L'Elysée s'engage à revitaliser Toul
Par Rédaction L'Usine Nouvelle - Publié le
Après Gandrange, Nicolas Sarkozy a rencontré ce matin à l'Elysée les représentants syndicaux de l'usine Kléber de Toul, menacée de fermeture par Michelin. Il a présenté deux projets de revitalisation du site.
'Etat va tout faire pour réindustrialiser du site de Kléber Pneumatiques. Après ceux de l'usine d'Arcelor-Mittal de Gandrange (Moselle), Nicolas Sarkozy a reçu ce matin les représentants syndicaux de l'usine de Toul (Meurthe-et-Moselle), menacée de fermeture en 2009. Il leur a assuré son soutien à un plan de revitalisation du bassin et réaffirmé sa « volonté de travailler avec les partenaires locaux et le groupe Michelin » à un projet global.« On ne se faisait pas trop d'illusion », reconnait Pierre Kowalski, le délégué syndical CGT. Les syndicats réclament la poursuite de l'activité de l'usine ou la recherche d'un repreneur pour le site. Ils souhaitent aussi repousser à 2011 la fermeture définitive du site, pour trouver une solution entre temps. Une perspective qui s'éloigne de plus en plus. L'Elysée a rappelé aux salariés que le « rôle de l'Etat n'était pas de s'immiscer dans les affaires d'un grand groupe ». Or les co-gérants de Michelin, Michel Rollier et Jean-Dominique Sénard, reçus mardi dernier par Nicolas Sarkozy ont confirmé la fermeture de l'usine spécialisée dans la fabrication de pneumatiques de moyenne gamme. Pour les dirigeants, «Toul n'est malheureusement plus compétitif, nous ne pouvons pas le reconvertir et nous n'avions que cette solution » de le fermer.

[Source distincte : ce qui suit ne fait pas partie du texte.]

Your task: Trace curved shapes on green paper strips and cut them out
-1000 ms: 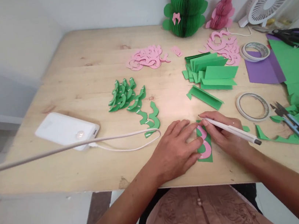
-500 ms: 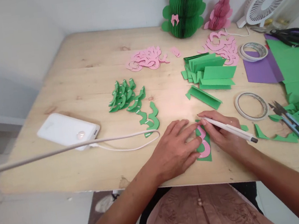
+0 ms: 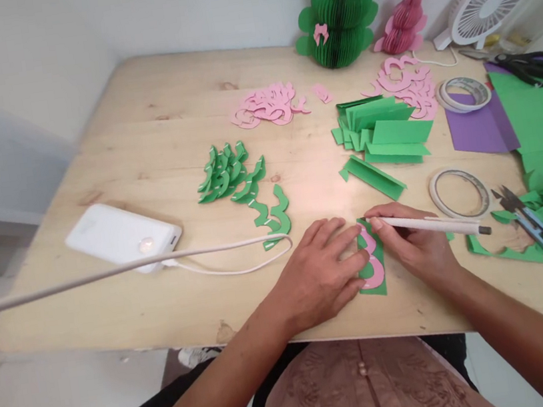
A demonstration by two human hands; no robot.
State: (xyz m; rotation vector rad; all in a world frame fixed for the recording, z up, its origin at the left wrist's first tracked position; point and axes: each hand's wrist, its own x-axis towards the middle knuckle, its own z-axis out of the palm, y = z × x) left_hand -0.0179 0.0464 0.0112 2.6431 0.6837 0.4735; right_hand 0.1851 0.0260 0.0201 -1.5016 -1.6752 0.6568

Lors de leur entretien à l'Elysée, deux projets de revitalisation du site de l'usine de pneumatiques ont été présentés aux salariés, selon les syndicats. Une activité de retraitement des métaux et une autre de retraitement des pneus usagers pourraient être implantés à Toul. Le second projet, auquel Veolia et Suez participeraient avec le soutien de l'Etat, pourrait représenter 400 emplois à terme. Plus vague, le premier pourrait employer de 200 à 1 000 salariés. Des chiffres auxquels ne croient pas les syndicats. « Les projets qu'on nous annonce ne font pas le compte, l'impact final sur le bassin risque d'être négatif », juge Pierre Kowalski.

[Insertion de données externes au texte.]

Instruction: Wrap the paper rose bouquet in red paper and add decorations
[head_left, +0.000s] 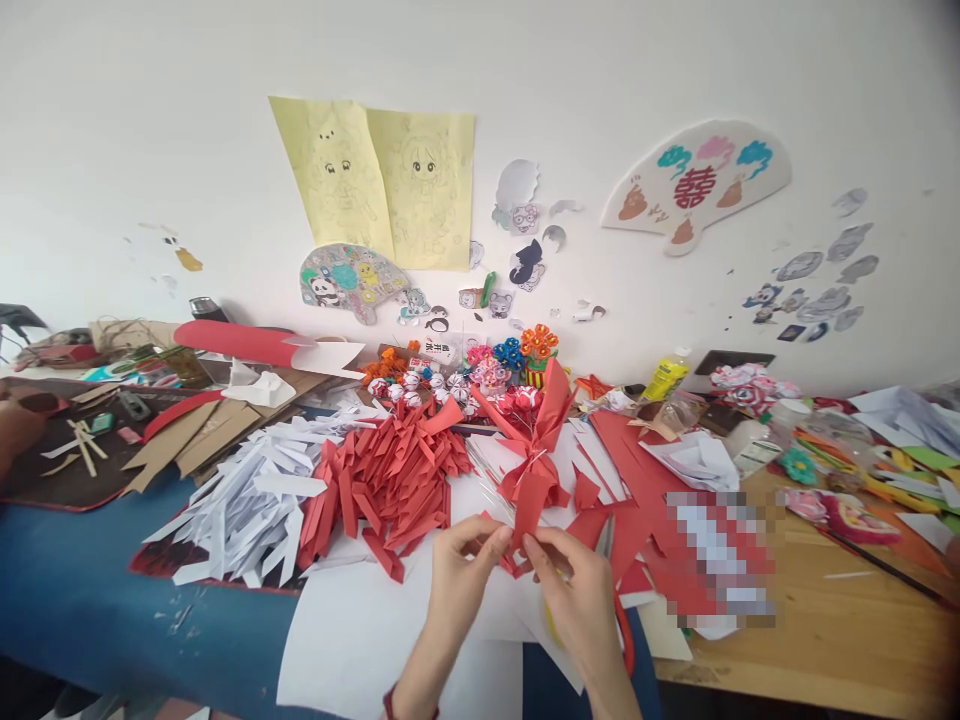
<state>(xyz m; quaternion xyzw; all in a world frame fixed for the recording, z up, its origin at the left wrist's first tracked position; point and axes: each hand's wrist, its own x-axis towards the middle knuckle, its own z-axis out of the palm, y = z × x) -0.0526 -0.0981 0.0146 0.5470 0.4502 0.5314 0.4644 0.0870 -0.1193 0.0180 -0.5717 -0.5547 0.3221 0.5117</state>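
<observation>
Watching from afar, hands at my clock's middle, I see white folded papers (251, 505) at nine and red folded papers (397, 470) at ten. My left hand (459, 575) pinches the red paper strip (529, 508), at twelve; my right hand (577, 580) pinches it too. I think I'm shaping it; the next move needs gentle, steady fingers.

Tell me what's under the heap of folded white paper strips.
A dark, red-edged mat shows at the lower left of the white heap, lying on the blue surface. The heap covers the rest, so anything else underneath is hidden.
</observation>
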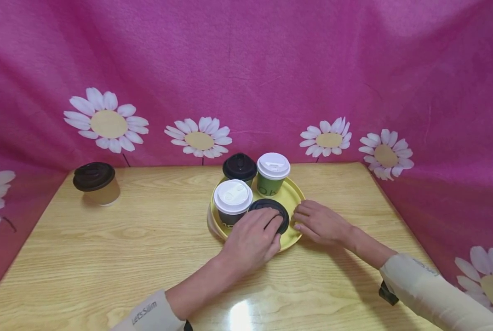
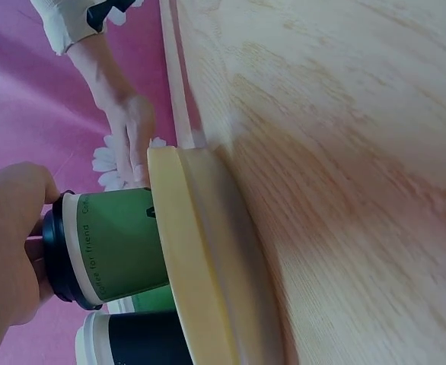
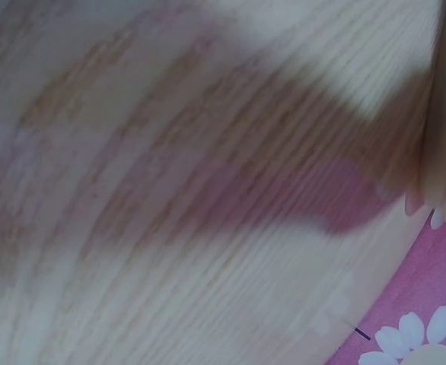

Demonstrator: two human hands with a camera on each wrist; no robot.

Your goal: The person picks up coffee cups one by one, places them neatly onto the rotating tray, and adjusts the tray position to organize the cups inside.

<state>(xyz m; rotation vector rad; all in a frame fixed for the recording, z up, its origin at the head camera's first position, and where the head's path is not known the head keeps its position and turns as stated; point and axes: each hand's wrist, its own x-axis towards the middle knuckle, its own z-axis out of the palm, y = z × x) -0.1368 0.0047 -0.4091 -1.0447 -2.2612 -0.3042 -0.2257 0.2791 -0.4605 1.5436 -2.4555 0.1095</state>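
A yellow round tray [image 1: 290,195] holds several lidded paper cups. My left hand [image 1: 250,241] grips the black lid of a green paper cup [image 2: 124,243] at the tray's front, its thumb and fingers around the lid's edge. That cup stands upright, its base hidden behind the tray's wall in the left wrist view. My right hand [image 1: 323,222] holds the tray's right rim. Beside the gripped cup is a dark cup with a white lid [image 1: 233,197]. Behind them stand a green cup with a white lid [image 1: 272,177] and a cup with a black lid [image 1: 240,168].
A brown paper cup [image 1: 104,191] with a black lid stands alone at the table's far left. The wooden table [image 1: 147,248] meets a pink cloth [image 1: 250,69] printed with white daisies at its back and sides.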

Michelin s'est engagé à présenter aux 826 salariés du site « systématiquement deux offres de reclassement » par personne au sein du groupe ainsi que des aides financières à la reconversion et à revitaliser le bassin d'emploi en « faisant venir des entreprises qui créent des emplois sur le site ». Le groupe devrait consacrer 130 millions d'euros à la restructuration de Toul.